[WHAT THE TASK REQUIRES] All that is needed is the first stretch of the listing below, repeated exactly and ending with the line that contains "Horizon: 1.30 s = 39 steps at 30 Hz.". Pictures are to be left out.

== Segment start ==

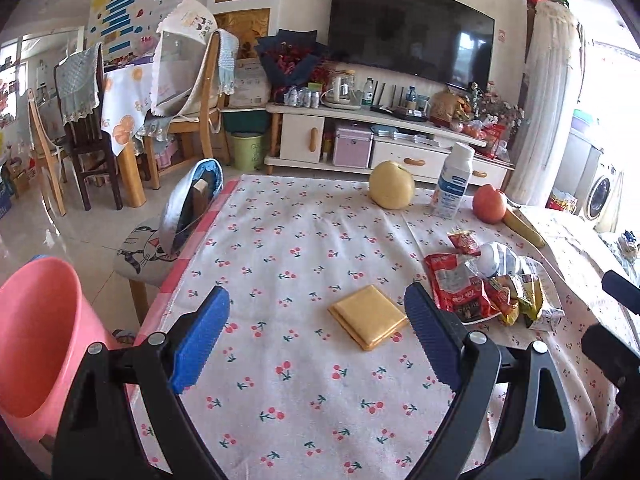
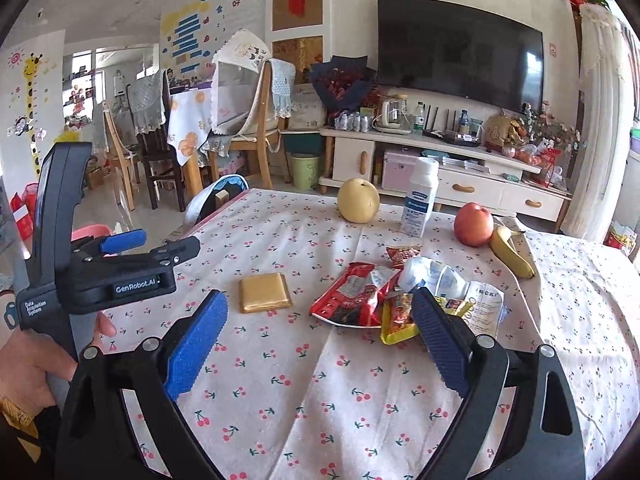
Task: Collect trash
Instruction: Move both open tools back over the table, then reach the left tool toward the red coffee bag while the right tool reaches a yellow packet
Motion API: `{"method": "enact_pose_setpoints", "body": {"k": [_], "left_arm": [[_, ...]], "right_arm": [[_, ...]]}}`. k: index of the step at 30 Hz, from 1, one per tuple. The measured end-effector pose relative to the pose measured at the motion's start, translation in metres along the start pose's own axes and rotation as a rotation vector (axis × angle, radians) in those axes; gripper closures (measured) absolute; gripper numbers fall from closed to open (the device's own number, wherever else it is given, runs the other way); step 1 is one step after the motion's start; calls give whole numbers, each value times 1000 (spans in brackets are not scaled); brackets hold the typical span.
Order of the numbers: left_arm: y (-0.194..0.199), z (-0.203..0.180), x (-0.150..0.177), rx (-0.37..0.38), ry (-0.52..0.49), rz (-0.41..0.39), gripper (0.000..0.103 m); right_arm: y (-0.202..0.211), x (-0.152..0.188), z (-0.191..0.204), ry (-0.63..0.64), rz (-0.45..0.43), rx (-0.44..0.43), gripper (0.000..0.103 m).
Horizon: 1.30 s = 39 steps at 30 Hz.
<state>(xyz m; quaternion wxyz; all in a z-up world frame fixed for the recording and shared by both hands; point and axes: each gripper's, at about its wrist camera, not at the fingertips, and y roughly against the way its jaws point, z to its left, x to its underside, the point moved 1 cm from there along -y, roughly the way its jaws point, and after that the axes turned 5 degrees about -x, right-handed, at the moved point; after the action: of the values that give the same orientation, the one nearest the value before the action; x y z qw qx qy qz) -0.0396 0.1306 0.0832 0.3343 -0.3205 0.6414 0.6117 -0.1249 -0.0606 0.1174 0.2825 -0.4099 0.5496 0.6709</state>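
Note:
A pile of trash (image 2: 400, 296) lies right of centre on the cherry-print tablecloth (image 2: 320, 400): red snack wrappers (image 1: 460, 284), a yellow wrapper (image 2: 396, 316) and a crumpled white plastic bottle (image 2: 432, 276). A flat gold packet (image 1: 368, 316) lies apart, left of the pile. My left gripper (image 1: 316, 340) is open above the cloth, the gold packet just beyond its right fingertip. My right gripper (image 2: 318, 344) is open too, with nothing between its pads; its right fingertip overlaps the near edge of the pile. A hand holds the left gripper (image 2: 170, 242) at the left.
A pink bin (image 1: 36, 340) stands on the floor off the table's left edge. At the table's far side are a pear (image 1: 391, 185), a white bottle (image 1: 454, 184), an apple (image 1: 489, 203) and a banana (image 1: 524, 228). A stool with a bag (image 1: 188, 208) stands at the left.

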Motion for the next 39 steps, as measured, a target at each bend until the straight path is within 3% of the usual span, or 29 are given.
{"method": "enact_pose_setpoints", "body": {"k": [7,12,21,31,39], "left_arm": [[-1,-35,8,57,-42,15,13],[-3,-44,8,101,-16,32,13],[-18,-90,2,150,-126,64,13],[-55,-173,-5,326,-271,152,13],[-104,-206,-9,292,-328,216,13]], "right_arm": [[10,2,-33,-43,-21,39,11],[16,1,-54,-86,-37,59,11],[26,1,-82,-166,-65,76,11],[36,5,-120,-278,-65,120,11],[27,11,-145,-321,-6,138,11]]}}
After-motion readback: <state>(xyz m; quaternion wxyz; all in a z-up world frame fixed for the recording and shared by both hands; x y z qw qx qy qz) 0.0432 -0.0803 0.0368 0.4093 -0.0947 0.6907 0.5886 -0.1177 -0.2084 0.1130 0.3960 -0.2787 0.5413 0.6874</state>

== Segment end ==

[EXERCISE ANSWER]
Task: Collect trash
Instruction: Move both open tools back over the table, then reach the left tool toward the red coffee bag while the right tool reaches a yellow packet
Motion API: `{"method": "enact_pose_setpoints", "body": {"k": [_], "left_arm": [[_, ...]], "right_arm": [[_, ...]]}}`. k: index of the step at 30 Hz, from 1, one per tuple. The measured end-effector pose relative to the pose measured at the motion's start, translation in metres along the start pose's own axes and rotation as a rotation vector (axis × angle, radians) in those axes; gripper closures (measured) absolute; gripper numbers fall from closed to open (the device's own number, wherever else it is given, runs the other way); step 1 is one step after the motion's start; calls give whole numbers, each value times 1000 (spans in brackets are not scaled); brackets hold the typical span.
Order of the numbers: left_arm: y (-0.194..0.199), z (-0.203..0.180), x (-0.150..0.177), rx (-0.37..0.38), ry (-0.52..0.49), rz (-0.41..0.39), gripper (0.000..0.103 m); right_arm: y (-0.202..0.211), x (-0.152..0.188), z (-0.191..0.204), ry (-0.63..0.64), rz (-0.45..0.43), rx (-0.44..0.43), gripper (0.000..0.103 m).
Horizon: 1.30 s = 39 steps at 30 Hz.

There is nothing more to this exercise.